Even now I walk between worlds with ease. Being in the office there are times when I feel out of place among the nearly all college graduates who habituate the office side of construction. When talk comes up about fraternities and college days, I don’t have much to say. It reminds me of the obscured barrier I would feel working on Mexican crews with not much to say because Spanish isn’t my first language. More importantly, I’ve been able to benefit from my chameleon status, shifting back and forth from the rough field side to the white-collar office side with ease. Which I think benefits my leadership style, especially since there are many more foreman leaders on the job who live in this world between the lines as I do.

When I go pick up my kids these days from my suegra’s house, beans are cooking on the stove. They are too aware of the story of La Llorona and the cucuy who stalks the shadows. And while they don’t speak Spanish, they understand it. My oldest daughter surprises me all the time by using Spanish words, and it fills my heart to hear her speak Spanish; because I never could at her age. I hope that one day she won’t feel a sense of embarrassment when put in a situation where it’s expected she speak Spanish as I felt many times growing up.

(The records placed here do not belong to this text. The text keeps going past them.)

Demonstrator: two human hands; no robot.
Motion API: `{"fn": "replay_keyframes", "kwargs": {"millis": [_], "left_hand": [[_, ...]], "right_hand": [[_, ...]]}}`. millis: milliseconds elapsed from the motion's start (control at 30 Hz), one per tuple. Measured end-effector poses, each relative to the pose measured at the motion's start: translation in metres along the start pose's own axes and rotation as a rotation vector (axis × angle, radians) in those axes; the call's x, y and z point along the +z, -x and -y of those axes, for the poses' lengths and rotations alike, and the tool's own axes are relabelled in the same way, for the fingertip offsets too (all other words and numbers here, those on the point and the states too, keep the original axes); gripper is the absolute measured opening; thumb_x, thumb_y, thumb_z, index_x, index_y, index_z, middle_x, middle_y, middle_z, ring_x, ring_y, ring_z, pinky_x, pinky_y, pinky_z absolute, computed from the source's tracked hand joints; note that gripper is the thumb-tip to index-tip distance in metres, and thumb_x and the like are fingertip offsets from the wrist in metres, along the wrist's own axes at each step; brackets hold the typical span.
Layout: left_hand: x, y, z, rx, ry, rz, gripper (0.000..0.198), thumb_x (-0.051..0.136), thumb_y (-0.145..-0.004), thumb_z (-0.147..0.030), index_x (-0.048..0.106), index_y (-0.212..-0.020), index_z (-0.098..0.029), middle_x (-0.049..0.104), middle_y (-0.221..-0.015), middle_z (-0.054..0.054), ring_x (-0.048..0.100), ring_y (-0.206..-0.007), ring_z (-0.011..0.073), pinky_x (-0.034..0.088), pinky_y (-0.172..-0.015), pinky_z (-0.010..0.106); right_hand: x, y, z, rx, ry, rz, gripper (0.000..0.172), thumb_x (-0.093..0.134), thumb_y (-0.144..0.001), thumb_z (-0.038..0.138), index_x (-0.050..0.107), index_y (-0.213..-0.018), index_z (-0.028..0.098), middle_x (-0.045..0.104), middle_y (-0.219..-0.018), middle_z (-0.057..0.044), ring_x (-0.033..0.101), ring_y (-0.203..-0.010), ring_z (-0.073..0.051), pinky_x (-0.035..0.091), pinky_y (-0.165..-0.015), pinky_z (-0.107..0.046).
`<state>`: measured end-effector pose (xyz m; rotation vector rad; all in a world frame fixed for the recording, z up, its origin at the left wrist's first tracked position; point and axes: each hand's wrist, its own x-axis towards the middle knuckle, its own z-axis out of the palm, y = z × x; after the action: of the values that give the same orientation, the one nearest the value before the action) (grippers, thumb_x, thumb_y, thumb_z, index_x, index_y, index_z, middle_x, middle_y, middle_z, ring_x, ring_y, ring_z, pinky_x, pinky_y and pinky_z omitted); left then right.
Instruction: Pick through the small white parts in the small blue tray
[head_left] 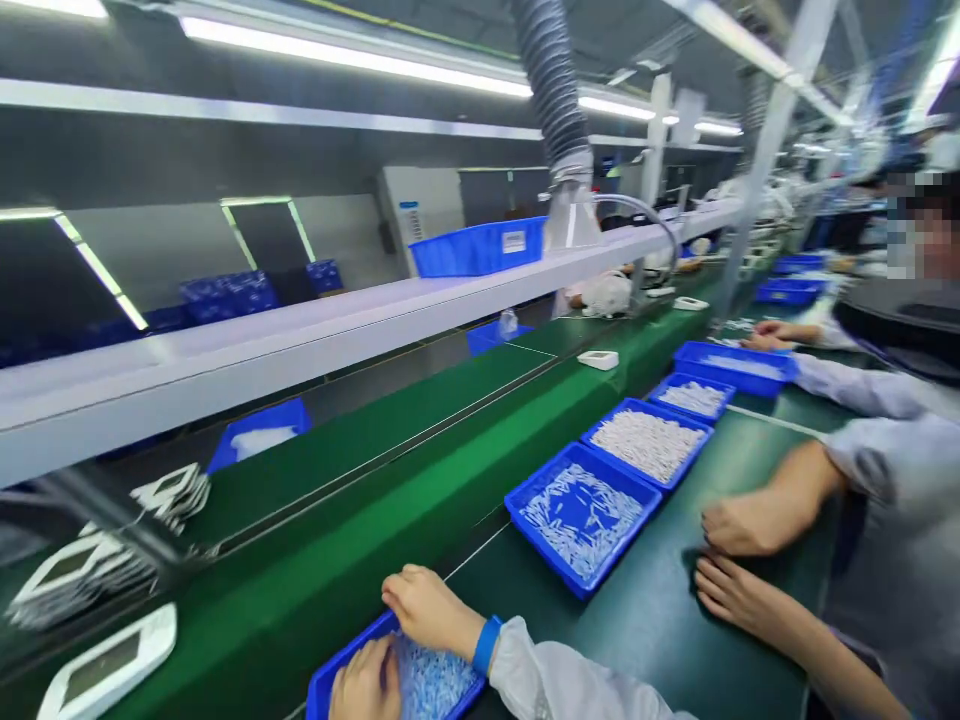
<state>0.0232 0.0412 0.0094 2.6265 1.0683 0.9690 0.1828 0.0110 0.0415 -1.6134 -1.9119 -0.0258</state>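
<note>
At the bottom of the view, my right hand (431, 608), with a blue wristband (487, 645) and a white sleeve, is over the left rim of a blue tray (321, 690). Its fingers are curled together in a pinch; what they hold, if anything, is too small to make out. Close by, my left hand (367, 682) is cut off by the lower edge of the frame. Its fingers bend inward over the same tray, and what they may hold is hidden. Small pale-blue translucent parts (442, 685) fill the tray below both hands.
Blue trays of small clear parts (622, 515) and white parts (649, 443) line the bench to the right. A co-worker's hands (757, 525) rest on the bench there. A green conveyor belt (420, 480) carries white devices (112, 665). Above it runs a white shelf (300, 340).
</note>
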Motion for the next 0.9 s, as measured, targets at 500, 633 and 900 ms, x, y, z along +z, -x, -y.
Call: {"fn": "replay_keyframes", "kwargs": {"millis": [500, 633, 900], "left_hand": [[-0.033, 0.019, -0.017, -0.274, 0.021, -0.052, 0.026, 0.043, -0.086, -0.017, 0.067, -0.097, -0.014, 0.069, -0.090, 0.008, 0.063, -0.078, 0.0160, 0.049, -0.076, 0.031], [-0.042, 0.022, -0.026, -0.242, 0.020, -0.034, 0.020, 0.049, -0.082, -0.015, 0.068, -0.089, -0.016, 0.069, -0.084, 0.005, 0.061, -0.075, 0.0139, 0.047, -0.074, 0.028], [-0.049, 0.035, -0.031, -0.234, 0.063, -0.046, 0.014, 0.051, -0.077, -0.012, 0.064, -0.079, -0.016, 0.066, -0.081, 0.004, 0.059, -0.074, 0.0147, 0.044, -0.071, 0.028]], "right_hand": [[0.006, 0.009, 0.020, 0.002, -0.114, -0.056, 0.026, 0.037, -0.096, 0.021, 0.062, -0.090, 0.016, 0.061, -0.080, -0.008, 0.053, -0.079, -0.018, 0.041, -0.074, -0.030], [0.001, 0.012, 0.028, -0.043, -0.085, -0.114, 0.025, 0.042, -0.093, 0.020, 0.063, -0.081, 0.015, 0.060, -0.082, -0.009, 0.050, -0.083, -0.020, 0.041, -0.078, -0.032], [-0.001, 0.033, 0.042, 0.206, -0.504, -0.167, 0.019, 0.052, -0.085, 0.024, 0.068, -0.080, 0.014, 0.066, -0.075, -0.006, 0.057, -0.071, -0.016, 0.045, -0.068, -0.028]]}}
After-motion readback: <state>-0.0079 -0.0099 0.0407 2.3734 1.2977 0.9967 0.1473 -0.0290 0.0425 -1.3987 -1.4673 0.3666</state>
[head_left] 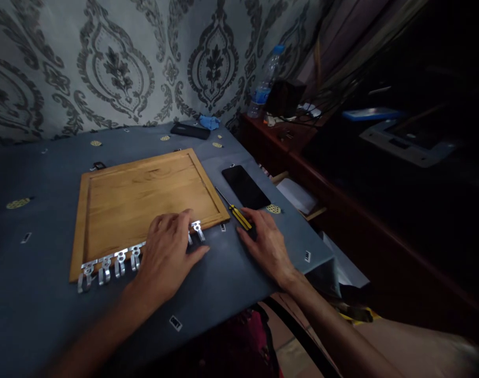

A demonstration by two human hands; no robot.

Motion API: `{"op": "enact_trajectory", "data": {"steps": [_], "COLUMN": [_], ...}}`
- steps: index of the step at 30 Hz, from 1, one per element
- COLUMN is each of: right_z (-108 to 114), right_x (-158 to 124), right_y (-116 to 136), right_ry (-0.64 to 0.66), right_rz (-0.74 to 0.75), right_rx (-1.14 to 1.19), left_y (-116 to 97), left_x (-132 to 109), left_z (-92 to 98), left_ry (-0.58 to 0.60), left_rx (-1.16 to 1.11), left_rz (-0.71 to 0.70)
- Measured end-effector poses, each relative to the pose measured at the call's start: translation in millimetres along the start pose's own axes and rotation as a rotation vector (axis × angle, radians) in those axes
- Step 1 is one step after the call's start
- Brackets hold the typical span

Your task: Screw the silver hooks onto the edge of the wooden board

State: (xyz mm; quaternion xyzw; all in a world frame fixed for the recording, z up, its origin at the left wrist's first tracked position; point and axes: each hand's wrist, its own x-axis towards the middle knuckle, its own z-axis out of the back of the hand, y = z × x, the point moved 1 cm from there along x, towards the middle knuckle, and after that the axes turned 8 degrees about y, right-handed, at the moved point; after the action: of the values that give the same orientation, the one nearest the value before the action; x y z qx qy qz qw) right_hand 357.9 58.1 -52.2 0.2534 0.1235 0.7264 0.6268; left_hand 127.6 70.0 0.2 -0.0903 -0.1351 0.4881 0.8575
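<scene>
A framed wooden panel lies flat on the cloth-covered table. Along its near edge runs a metal rail with several silver hooks. My left hand rests over the middle of this rail, fingers laid on the wood and thumb stretched to the right, hiding some hooks. To the right of the panel is a screwdriver with a yellow and black handle, its tip pointing away from me. The thumb and fingers of my right hand close about the handle's near end, low at the tabletop.
A black phone lies just beyond the screwdriver. At the table's back are a dark case and a crumpled blue item. Right of the table stands a reddish-brown desk with a water bottle, cables and an open drawer.
</scene>
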Motion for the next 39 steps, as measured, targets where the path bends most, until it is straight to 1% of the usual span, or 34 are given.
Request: {"op": "enact_trajectory", "data": {"steps": [5,10,13,17,19,21,24,26,29,34,39], "right_z": [2.7,5.9,9.2,18.7,25.7,33.3,43.3,48.0,50.7,39.6,22.9], "right_x": [1.0,-1.6,-2.7,-0.1,3.3,7.7,14.3,17.9,22.9,34.1,43.6], "right_y": [1.1,-0.2,-0.2,4.5,10.9,20.1,35.9,45.9,57.4,67.0,71.2], "right_ry": [0.009,-0.038,-0.125,-0.323,-0.413,-0.456,-0.401,-0.346,-0.298,-0.252,-0.183], "right_rz": [0.006,-0.061,-0.089,-0.139,-0.117,-0.041,0.090,0.160,0.233,0.285,0.357], "right_rx": [0.016,0.116,0.193,0.375,0.492,0.603,0.694,0.694,0.695,0.724,0.578], "left_y": [-1.4,1.6,2.9,3.8,3.9,3.6,3.0,2.6,2.2,2.7,2.6], "left_x": [5.5,8.1,8.4,8.1,8.0,8.2,8.5,8.6,8.6,9.1,9.2], "left_z": [-3.6,-5.5,-7.4,-9.1,-9.2,-9.0,-8.7,-8.5,-8.5,-9.4,-10.5], "left_ry": [0.026,0.039,0.030,0.018,0.014,0.018,0.025,0.027,0.029,0.023,0.026], "left_rx": [0.023,-0.015,-0.026,-0.053,-0.061,-0.061,-0.061,-0.067,-0.073,-0.094,-0.102], "left_rz": [0.028,0.023,0.022,0.025,0.027,0.030,0.038,0.043,0.056,0.089,0.089]}}
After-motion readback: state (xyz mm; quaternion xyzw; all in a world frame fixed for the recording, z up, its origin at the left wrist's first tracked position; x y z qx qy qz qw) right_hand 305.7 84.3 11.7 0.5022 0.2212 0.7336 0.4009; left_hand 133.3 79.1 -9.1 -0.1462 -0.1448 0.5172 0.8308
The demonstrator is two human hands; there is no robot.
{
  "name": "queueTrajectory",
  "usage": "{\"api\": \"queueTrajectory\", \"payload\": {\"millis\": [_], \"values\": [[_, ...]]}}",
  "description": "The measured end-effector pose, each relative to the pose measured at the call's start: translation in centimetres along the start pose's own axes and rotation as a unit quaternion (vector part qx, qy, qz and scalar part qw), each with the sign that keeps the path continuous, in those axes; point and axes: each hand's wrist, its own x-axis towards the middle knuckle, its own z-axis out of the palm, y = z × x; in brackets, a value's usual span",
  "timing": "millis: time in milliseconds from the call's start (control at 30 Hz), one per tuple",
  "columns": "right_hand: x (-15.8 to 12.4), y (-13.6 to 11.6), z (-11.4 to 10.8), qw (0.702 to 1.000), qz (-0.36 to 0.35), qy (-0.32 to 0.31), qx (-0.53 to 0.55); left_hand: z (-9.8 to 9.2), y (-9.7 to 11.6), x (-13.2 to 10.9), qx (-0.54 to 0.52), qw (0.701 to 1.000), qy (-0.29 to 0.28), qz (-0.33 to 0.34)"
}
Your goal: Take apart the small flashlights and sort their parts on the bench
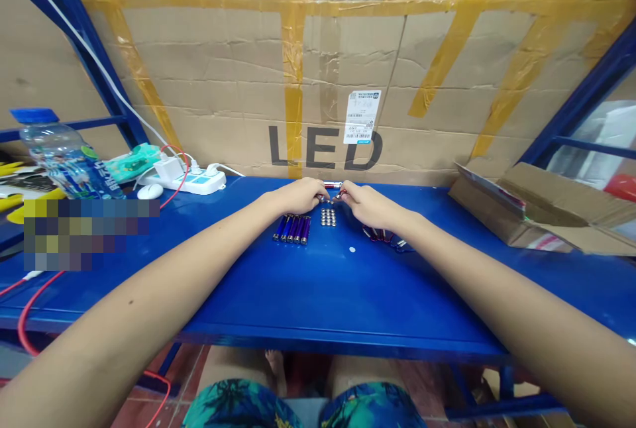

I speak Spanish fluently…now. Years of working as a carpenter with the paisa’s, and living in my suegra’s house for a year while we saved up to take a gap year in my 20’s, built upon the language base I had. Spending months backpacking in Latin America was the cherry on top of my bilingual success.

house of cards

The cost of childcare is an inevitable burden for parents who have dual incomes either by choice or necessity. I’m really very fortunate that my wife and I both work by choice. We could live off one of our incomes if it came to it. But that would also snuff out the flames of our FIRE pursuit a bit.

After the recent health scare for my suegra and the possibility of paying the going rate of childcare, I’ve realized that my FI date of 2026 hinges almost entirely on having low cost childcare. To pay $2,500 a month on childcare would be tough to digest…as this would be the cost we’d pay for two kids at a professional place

Of course, if it came to my suegra’s well being we’d take our kids elsewhere in a heartbeat. I’m not a heartless miser only thinking of my money.

It’s nice (and scary) to sometimes stop and focus on how thinly strung together our current life is. How delicate each connection is. And how it could all change in a moment. Cue being grateful. To look over my life and try to find any certain path to my current position would be delusional thinking. Sure I can lie to myself and say I had a plan to own a home, have a wife and kids, a specific title at work…but it would be the same as believing the daily horoscope’s vague assessment of my life.

Things have turned out well and I’m grateful for where I’ve ended up despite the chaos of my past and the uncertainty of the future. In the end, my thoughts are something I have some control over…most of the time.

What about you? How do you control the uncontrollables…if that’s even possible. Maybe a better question is how do you make peace with the lack control we have over our universe?